Given data below:

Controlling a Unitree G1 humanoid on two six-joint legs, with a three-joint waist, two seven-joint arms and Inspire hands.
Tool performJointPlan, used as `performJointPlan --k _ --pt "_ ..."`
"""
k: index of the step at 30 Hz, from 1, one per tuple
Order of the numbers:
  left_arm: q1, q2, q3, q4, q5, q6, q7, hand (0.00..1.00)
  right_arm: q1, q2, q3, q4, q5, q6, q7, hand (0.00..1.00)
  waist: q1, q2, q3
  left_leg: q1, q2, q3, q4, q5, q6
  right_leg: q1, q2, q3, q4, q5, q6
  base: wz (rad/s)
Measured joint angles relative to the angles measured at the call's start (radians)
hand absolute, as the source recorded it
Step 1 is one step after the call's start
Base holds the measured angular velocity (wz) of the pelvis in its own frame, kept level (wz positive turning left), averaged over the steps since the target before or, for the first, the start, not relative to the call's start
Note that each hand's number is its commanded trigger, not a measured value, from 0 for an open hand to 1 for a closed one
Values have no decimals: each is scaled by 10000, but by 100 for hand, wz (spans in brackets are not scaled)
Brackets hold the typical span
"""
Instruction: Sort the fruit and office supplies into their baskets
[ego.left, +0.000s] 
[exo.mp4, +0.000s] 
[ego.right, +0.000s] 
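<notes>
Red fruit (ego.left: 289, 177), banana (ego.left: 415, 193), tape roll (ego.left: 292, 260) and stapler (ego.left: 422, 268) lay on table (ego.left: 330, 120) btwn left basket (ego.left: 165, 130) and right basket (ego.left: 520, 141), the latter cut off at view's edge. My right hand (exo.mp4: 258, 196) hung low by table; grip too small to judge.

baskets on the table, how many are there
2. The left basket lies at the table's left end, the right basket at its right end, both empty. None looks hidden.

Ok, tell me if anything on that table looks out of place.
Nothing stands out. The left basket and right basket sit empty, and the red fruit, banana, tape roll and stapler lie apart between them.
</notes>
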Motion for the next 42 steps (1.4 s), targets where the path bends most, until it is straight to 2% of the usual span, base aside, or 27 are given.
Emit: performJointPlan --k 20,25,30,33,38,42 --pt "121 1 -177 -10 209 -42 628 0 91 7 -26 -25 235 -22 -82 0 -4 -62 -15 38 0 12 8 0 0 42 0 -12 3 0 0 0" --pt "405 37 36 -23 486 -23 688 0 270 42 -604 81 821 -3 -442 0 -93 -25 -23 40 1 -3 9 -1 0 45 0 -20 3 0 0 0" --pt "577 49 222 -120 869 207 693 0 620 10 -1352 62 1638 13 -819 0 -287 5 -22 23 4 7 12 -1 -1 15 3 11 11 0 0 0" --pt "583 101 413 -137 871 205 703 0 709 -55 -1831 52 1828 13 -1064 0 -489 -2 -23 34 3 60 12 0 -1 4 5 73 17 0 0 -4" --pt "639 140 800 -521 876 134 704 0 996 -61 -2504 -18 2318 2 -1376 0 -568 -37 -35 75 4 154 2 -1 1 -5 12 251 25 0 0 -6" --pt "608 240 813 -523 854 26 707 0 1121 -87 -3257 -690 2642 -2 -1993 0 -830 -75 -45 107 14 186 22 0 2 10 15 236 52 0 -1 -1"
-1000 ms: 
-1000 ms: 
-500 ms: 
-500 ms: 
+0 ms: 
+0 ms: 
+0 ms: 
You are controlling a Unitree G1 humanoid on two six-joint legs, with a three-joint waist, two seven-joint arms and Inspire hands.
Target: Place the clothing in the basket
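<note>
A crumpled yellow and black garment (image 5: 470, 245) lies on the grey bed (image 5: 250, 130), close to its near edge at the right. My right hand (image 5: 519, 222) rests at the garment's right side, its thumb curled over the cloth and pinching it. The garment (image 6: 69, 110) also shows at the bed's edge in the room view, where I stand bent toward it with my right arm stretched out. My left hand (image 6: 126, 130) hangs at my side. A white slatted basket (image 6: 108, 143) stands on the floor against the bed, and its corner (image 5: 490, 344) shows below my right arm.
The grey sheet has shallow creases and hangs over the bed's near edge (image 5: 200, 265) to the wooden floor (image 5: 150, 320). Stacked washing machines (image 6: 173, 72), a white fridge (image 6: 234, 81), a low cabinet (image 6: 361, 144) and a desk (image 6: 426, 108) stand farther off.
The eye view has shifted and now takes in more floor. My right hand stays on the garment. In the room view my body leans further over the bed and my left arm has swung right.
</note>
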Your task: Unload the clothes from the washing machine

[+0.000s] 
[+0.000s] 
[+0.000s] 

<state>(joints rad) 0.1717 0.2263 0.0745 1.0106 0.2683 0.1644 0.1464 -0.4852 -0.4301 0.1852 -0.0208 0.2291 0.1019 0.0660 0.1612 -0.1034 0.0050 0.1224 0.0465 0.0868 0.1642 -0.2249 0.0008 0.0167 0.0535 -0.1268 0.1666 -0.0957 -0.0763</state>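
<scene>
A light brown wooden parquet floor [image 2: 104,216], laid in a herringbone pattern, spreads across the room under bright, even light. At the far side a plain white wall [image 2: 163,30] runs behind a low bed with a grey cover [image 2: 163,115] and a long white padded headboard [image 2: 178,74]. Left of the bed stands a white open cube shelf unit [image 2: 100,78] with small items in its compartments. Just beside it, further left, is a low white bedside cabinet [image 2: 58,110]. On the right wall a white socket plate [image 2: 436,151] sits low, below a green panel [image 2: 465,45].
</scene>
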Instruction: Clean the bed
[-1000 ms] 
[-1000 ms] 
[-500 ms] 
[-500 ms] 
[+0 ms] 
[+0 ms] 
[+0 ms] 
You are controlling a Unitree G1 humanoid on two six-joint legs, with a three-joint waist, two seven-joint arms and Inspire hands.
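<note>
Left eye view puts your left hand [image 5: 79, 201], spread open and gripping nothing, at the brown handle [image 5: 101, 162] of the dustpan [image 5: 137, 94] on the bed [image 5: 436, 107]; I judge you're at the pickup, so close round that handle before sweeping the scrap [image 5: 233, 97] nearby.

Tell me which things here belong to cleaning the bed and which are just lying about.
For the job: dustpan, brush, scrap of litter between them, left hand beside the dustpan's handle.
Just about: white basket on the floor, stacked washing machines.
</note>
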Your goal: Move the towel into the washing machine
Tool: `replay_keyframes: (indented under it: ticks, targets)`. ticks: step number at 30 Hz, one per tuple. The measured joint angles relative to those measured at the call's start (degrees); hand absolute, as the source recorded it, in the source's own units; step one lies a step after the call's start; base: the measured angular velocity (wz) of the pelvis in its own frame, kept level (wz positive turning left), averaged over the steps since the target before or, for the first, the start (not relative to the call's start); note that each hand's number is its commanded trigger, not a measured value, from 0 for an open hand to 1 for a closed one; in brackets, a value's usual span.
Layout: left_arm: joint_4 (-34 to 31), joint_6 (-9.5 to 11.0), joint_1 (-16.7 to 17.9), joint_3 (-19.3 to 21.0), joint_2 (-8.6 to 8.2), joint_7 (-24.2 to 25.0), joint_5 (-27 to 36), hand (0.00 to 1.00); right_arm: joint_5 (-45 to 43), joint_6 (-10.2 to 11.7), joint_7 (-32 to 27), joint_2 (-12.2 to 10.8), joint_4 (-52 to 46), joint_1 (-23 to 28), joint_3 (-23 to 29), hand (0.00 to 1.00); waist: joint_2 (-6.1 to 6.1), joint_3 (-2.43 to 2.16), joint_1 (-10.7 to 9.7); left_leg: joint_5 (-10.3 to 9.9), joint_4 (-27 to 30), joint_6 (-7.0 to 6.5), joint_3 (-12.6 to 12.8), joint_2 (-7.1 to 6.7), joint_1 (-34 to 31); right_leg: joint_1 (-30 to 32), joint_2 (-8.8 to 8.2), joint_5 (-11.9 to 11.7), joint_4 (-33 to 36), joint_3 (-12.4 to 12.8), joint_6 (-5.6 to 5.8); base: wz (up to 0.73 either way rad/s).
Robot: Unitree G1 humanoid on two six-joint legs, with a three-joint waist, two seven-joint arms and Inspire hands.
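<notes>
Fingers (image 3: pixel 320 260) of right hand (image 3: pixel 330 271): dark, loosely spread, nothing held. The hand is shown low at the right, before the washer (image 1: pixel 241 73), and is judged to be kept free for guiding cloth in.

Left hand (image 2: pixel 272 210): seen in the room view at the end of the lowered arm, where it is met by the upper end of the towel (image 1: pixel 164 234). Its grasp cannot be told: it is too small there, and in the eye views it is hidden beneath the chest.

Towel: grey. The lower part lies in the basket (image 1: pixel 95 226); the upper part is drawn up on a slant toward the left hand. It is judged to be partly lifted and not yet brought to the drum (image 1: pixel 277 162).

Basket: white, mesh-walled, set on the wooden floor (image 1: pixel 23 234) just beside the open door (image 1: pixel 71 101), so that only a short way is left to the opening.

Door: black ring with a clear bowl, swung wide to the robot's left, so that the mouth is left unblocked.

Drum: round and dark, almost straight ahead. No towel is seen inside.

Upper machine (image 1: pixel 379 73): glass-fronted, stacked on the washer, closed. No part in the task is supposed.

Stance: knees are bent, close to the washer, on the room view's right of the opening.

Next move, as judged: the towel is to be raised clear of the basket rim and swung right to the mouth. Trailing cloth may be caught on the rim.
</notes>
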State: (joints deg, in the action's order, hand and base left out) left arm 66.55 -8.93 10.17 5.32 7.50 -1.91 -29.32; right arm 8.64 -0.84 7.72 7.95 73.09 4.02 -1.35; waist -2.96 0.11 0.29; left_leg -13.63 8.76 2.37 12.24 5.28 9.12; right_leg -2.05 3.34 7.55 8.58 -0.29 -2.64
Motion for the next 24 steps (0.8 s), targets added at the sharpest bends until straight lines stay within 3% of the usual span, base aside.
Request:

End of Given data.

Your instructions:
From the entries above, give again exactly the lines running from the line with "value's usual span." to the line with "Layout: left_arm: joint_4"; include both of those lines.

Result of the task:
Tool: `replay_keyframes: (indented under it: ticks, targets)`. ticks: step number at 30 Hz, one per tuple. The measured joint angles relative to those measured at the call's start (degrees); hand absolute, as the source recorded it, in the source's own units; step one lies a step after the call's start; base: the measured angular velocity (wz) of the pelvis in its own frame, kept level (wz positive turning left), averaged over the steps since the target before or, for the first, the start (not relative to the call's start); note that each hand's number is its commanded trigger, not a measured value, from 0 for an open hand to 1 for a closed one; in brackets, a value's usual span.
Layout: left_arm: joint_4 (-34 to 31), joint_6 (-9.5 to 11.0), joint_1 (-16.7 to 17.9), joint_3 (-19.3 to 21.0), joint_2 (-8.6 to 8.2), joint_7 (-24.2 to 25.0), joint_5 (-27 to 36), hand (0.00 to 1.00); right_arm: joint_5 (-45 to 43), joint_6 (-10.2 to 11.7), joint_7 (-32 to 27), joint_2 (-12.2 to 10.8), joint_4 (-52 to 46), joint_1 (-23 to 28), joint_3 (-23 to 29), hand (0.00 to 1.00); waist: joint_2 (-6.1 to 6.1), joint_3 (-2.43 to 2.16), joint_1 (-10.7 to 9.7); left_leg: joint_5 (-10.3 to 9.9), joint_4 (-27 to 30), joint_6 (-7.0 to 6.5), joint_3 (-12.6 to 12.8), joint_2 (-7.1 to 6.7), joint_1 (-34 to 31); right_leg: joint_1 (-30 to 32), joint_2 (-8.8 to 8.2), joint_5 (-11.9 to 11.7), joint_4 (-33 to 36), joint_3 (-12.4 to 12.8), joint_6 (-5.6 to 5.8); base: wz (up to 0.73 either way rad/s).

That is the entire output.